La CGT et Bernard Carayon, président du conseil de surveillance (CS) de l'hôpital qui votent une motion ensemble, c'est chose peu commune. Vendredi, c'est ce qui est arrivé lors du conseil de surveillance avec une motion votée d'ailleurs à l'unanimité des présents. «Après avoir entendu M. le directeur concernant la présentation de l'état prévisionnel des recettes et des dépenses 2017 et du plan global de financement prévisionnel 2017 et les informations de M. le directeur territorial de l'ARS Occitanie, le conseil de surveillance dénonce à l'unanimité la non-compensation du gel prudentiel effectué en 2016, la sous-valorisation des actes médicaux (baisse des tarifs), malgré une activité en hausse entre 2015 et 2016 notamment le secteur MCO-SSR-MT qui a enregistré une augmentation de 5,33 % des journées d'hospitalisation complète, les consultations externes ont progressé de 11 %, les passages aux urgences ont progressé de 6,29 %, ainsi que la sous-dotation de la DAF de psychiatrie». De son côté, sur son site internet, la CGT revendique la paternité de cette motion.

Pour ce syndicat, la période est inquiétante, déroutante et inédite avec une direction «réduite à sa plus simple expression».

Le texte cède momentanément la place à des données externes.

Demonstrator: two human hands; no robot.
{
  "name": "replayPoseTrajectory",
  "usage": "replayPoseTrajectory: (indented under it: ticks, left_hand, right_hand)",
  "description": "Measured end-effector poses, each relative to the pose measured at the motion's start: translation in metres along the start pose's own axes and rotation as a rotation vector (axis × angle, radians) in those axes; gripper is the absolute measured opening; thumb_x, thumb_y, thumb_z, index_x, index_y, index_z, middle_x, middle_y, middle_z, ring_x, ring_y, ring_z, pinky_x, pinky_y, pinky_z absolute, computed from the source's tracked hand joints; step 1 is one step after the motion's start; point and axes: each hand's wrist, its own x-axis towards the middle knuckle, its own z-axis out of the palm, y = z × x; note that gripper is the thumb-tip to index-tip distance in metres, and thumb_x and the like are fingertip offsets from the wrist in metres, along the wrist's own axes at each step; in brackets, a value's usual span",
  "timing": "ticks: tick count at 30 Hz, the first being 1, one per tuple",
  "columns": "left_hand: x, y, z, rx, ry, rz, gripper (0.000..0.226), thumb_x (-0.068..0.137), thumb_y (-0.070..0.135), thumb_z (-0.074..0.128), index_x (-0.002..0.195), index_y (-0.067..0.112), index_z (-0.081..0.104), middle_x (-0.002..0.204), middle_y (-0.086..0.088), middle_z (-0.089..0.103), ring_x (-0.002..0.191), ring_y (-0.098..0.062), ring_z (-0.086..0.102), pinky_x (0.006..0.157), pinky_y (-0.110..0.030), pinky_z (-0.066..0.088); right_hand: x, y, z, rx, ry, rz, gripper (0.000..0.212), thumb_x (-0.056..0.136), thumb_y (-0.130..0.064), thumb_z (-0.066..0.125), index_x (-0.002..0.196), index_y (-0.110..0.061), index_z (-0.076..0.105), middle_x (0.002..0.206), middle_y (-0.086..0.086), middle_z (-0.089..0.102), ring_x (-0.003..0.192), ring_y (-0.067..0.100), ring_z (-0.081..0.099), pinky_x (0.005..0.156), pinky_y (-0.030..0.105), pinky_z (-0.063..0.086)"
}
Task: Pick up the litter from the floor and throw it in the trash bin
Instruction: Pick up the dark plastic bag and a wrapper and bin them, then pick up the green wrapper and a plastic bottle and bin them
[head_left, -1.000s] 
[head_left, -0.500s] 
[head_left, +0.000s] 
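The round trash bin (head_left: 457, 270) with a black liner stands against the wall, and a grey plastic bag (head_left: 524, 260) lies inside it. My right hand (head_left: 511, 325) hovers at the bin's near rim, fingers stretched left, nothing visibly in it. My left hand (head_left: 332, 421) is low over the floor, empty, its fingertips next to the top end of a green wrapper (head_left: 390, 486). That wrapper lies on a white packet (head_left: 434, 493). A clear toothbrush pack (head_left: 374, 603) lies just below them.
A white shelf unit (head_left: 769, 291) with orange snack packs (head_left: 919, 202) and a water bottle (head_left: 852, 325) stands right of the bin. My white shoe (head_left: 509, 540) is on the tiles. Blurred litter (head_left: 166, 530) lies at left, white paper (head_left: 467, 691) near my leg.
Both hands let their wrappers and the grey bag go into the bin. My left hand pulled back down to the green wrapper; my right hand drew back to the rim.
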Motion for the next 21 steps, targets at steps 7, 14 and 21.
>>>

Rappelons que le directeur est actuellement en maladie et qu'il ne bénéficie plus de la confiance de Bernard Carayon et du docteur Philippe Vantaux, président de la commission médicale d'établissement (CME). «L'hôpital va droit dans le mur en raison d'un déficit énorme et qui va s'amplifier dans les années à venir : 1,230 million d'euros à ce jour pour arriver à un déficit de 1,8 million environ chaque année jusqu'en 2020», affirme la CGT. «Cette situation d'urgence peut conduire clairement vers un plan de redressement imposé par l'ARS qu'elle nomme de manière feutrée façon «bouche en cul de poule» : plan de retour à l'équilibre. La motion a été votée en présence d'Abderrahim Hammou-Kaddour, délégué territorial de l'ARS. Un directeur en maladie et remis en cause, une direction réduite aux acquets en l'absence de DRH et de directeur des services financiers, des difficultés budgétaires : l'hôpital de Lavaur accumule en ce début d'année les difficultés.